What is the number of lines in these records with "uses" in them? Answer with that number only.
**** Records provided ****
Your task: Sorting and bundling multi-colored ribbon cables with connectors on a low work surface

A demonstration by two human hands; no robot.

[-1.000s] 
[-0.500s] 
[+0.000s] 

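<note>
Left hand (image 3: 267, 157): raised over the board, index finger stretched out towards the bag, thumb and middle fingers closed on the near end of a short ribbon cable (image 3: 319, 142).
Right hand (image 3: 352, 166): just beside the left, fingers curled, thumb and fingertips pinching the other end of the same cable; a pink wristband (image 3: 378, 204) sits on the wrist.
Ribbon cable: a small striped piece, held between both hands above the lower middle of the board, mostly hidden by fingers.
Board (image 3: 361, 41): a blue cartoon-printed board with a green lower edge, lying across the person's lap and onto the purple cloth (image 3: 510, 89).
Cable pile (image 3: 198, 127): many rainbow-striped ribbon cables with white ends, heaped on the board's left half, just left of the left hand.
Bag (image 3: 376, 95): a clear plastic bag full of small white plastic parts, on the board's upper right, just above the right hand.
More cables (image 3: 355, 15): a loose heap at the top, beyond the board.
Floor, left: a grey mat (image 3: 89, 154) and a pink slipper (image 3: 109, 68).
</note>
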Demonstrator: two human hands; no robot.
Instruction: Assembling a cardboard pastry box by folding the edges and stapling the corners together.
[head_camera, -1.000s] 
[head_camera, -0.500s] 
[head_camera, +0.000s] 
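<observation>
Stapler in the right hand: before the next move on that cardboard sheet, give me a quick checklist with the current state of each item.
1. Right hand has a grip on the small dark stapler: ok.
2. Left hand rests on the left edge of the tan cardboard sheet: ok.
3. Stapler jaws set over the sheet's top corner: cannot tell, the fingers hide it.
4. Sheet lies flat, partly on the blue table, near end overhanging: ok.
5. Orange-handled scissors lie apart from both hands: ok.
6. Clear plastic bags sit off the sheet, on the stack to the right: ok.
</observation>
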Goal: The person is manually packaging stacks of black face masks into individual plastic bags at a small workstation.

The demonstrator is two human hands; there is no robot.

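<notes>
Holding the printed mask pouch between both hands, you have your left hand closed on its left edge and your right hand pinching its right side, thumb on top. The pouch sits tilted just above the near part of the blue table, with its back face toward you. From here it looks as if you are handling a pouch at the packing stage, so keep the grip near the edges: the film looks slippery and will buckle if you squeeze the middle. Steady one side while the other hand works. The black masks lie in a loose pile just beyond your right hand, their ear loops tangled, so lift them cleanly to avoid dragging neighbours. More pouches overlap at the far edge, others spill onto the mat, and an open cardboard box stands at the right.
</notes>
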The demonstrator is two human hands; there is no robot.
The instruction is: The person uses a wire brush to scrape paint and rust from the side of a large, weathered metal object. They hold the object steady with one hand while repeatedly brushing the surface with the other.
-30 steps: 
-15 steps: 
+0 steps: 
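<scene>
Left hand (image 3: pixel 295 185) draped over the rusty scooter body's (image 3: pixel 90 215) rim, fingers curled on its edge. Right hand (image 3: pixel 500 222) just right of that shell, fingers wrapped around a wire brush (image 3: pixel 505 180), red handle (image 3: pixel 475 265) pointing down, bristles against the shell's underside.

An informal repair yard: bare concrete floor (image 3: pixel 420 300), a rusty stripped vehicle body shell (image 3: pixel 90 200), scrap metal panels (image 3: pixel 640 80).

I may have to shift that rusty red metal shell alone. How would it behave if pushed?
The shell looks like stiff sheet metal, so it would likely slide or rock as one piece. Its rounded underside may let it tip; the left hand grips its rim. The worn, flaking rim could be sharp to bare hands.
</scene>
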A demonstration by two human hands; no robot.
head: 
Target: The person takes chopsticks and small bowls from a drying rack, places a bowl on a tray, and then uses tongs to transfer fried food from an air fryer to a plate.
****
• Solution
2